- Opening Delimiter -

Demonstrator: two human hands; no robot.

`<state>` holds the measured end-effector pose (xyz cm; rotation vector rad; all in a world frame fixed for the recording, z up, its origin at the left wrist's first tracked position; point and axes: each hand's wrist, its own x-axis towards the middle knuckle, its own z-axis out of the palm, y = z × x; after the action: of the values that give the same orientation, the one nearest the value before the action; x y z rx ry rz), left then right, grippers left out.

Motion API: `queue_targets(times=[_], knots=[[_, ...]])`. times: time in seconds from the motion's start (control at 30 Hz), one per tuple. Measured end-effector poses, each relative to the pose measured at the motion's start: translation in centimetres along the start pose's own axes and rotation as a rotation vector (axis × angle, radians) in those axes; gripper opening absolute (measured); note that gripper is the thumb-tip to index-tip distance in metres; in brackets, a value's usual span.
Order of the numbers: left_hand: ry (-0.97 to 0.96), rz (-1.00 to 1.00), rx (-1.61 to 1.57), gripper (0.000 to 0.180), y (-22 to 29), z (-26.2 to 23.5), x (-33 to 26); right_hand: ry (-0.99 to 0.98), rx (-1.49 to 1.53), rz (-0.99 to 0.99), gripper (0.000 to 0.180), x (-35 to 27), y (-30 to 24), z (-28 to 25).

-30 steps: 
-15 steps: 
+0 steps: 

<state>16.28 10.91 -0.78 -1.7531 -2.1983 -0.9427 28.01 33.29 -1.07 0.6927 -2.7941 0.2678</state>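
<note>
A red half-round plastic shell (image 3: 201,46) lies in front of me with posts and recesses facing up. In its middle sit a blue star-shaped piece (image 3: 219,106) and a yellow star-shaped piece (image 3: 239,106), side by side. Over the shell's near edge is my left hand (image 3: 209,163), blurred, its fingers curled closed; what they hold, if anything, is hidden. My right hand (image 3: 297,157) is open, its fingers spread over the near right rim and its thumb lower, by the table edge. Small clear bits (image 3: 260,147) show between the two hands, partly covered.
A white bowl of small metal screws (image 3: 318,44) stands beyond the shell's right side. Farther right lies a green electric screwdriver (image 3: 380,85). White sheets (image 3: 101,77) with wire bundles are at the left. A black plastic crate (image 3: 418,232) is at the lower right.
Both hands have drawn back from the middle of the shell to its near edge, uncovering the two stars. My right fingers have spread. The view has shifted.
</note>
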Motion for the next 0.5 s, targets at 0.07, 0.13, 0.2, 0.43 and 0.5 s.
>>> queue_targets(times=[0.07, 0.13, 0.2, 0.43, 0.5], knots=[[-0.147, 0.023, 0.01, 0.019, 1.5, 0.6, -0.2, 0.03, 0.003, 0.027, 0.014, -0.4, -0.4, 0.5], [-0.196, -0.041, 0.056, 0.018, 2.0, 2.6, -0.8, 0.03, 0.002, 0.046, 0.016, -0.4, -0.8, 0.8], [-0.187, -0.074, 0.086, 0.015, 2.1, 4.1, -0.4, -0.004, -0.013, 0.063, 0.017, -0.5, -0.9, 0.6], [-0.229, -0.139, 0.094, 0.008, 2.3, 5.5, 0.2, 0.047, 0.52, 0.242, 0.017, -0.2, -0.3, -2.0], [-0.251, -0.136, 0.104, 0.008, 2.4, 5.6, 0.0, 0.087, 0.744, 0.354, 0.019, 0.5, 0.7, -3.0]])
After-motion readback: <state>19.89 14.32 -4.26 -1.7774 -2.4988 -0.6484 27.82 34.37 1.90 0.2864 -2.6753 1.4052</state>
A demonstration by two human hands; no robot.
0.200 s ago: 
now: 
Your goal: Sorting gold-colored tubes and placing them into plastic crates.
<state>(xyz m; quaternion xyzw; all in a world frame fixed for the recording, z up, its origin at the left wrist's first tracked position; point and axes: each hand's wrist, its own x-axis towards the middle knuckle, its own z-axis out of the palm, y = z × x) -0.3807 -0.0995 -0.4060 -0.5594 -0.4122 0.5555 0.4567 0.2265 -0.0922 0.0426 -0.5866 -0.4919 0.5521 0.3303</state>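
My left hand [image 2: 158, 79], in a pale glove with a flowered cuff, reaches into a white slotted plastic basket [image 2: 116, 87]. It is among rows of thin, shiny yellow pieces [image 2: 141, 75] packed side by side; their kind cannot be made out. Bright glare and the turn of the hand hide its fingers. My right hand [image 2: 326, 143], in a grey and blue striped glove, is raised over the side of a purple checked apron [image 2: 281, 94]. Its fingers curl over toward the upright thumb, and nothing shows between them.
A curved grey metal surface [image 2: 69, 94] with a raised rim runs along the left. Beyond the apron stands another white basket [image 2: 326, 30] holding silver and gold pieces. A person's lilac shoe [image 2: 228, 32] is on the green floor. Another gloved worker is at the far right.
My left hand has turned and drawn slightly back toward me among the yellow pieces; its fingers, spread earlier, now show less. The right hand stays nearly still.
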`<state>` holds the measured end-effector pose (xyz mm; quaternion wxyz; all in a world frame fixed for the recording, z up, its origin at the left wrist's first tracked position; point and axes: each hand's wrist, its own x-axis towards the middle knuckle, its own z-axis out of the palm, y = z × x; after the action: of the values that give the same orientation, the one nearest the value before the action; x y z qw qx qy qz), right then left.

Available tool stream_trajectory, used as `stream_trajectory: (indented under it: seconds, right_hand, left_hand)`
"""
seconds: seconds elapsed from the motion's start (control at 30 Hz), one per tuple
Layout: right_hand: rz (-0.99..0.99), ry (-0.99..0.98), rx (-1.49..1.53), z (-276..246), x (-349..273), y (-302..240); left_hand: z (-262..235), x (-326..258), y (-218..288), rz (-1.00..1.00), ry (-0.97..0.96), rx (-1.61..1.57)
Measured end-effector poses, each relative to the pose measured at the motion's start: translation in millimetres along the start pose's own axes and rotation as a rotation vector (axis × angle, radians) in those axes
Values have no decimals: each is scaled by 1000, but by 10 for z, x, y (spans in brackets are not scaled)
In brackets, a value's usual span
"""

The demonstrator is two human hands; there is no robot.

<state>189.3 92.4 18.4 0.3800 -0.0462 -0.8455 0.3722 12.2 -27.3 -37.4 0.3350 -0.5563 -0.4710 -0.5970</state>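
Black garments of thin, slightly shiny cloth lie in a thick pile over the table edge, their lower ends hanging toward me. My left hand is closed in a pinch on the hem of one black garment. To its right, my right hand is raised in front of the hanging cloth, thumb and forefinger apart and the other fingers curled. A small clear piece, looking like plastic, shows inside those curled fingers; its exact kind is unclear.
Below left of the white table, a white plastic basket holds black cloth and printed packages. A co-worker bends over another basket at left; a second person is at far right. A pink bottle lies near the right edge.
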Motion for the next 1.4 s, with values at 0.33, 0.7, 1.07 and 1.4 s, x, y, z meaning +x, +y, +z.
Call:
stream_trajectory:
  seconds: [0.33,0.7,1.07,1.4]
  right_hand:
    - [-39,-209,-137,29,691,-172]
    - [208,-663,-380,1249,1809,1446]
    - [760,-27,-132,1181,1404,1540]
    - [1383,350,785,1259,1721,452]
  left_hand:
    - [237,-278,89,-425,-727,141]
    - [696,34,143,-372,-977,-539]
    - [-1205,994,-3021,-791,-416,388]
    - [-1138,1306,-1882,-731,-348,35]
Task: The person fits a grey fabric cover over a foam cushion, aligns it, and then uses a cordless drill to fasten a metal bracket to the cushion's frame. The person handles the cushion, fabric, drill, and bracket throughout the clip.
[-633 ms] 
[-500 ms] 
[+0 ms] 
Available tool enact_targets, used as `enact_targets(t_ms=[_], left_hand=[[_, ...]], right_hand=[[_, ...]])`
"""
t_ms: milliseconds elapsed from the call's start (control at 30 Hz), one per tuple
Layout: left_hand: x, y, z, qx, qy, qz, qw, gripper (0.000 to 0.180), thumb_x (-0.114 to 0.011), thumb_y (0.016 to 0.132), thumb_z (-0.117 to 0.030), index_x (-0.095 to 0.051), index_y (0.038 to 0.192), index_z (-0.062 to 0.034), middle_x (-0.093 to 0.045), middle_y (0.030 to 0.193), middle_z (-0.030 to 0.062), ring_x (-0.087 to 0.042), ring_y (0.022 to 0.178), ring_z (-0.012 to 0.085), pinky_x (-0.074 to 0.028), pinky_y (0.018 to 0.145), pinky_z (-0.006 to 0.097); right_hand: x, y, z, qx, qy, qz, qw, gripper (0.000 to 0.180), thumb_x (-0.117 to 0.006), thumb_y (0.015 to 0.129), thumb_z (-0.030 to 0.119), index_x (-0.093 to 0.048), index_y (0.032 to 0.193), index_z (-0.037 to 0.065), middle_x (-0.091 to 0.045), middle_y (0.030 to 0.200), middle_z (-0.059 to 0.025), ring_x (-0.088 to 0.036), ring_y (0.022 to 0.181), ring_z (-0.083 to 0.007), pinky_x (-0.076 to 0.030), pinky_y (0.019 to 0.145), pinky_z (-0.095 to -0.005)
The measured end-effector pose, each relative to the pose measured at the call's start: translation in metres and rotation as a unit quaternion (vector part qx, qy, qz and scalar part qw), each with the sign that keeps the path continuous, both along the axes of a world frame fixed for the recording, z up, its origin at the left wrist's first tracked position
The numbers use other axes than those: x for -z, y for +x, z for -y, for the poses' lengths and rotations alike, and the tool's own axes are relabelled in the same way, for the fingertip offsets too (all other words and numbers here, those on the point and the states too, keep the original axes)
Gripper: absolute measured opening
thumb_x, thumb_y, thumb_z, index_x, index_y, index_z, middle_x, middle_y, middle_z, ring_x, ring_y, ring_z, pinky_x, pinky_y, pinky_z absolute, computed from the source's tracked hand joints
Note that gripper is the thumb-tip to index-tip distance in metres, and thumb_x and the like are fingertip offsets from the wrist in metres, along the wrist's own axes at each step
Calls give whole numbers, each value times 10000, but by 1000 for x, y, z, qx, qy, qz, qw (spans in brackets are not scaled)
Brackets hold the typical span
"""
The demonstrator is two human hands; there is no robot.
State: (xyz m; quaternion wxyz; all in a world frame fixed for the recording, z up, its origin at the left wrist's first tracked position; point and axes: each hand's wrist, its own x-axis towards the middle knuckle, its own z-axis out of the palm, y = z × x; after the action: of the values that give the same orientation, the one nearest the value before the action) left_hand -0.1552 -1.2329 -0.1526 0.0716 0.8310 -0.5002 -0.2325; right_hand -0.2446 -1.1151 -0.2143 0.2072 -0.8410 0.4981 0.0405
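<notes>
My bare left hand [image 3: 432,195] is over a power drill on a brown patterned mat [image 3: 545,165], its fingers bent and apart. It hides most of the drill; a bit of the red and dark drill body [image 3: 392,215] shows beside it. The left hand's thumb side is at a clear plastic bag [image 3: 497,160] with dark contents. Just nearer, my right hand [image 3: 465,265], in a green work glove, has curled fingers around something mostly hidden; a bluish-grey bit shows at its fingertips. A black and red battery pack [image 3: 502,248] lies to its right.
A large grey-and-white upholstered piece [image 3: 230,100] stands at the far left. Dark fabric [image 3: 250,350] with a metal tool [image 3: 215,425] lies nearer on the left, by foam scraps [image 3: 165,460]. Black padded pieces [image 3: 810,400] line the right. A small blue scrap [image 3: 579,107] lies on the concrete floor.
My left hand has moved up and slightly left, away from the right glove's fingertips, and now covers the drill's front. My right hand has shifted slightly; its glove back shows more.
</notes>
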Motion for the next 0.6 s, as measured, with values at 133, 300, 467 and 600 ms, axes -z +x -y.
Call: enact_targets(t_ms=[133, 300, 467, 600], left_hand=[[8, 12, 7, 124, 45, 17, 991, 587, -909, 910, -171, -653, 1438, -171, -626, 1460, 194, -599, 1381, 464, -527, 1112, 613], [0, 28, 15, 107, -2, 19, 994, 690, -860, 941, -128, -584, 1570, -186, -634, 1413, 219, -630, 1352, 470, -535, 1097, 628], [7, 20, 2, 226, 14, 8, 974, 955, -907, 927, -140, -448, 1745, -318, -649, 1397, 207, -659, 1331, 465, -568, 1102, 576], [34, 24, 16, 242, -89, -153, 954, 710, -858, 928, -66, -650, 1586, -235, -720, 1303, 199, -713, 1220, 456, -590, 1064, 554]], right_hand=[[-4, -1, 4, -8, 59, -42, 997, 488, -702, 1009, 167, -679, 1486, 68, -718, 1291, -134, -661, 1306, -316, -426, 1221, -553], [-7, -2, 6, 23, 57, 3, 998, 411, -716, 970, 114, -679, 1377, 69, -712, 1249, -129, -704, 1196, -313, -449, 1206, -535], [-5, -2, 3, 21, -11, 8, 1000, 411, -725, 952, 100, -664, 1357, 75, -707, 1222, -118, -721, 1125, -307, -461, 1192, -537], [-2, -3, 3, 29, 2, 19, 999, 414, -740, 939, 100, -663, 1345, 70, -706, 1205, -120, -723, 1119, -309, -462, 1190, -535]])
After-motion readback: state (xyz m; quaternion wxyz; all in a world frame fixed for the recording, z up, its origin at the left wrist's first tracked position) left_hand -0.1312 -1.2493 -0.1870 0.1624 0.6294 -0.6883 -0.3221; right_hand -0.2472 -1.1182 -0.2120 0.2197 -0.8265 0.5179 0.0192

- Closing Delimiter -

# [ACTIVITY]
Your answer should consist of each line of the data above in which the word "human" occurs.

# [EXPECTED ANSWER]
Demonstrator: two human hands; no robot.
A demonstration by two human hands; no robot.
The demonstrator is two human hands; there is no robot.
The demonstrator is two human hands; there is no robot.

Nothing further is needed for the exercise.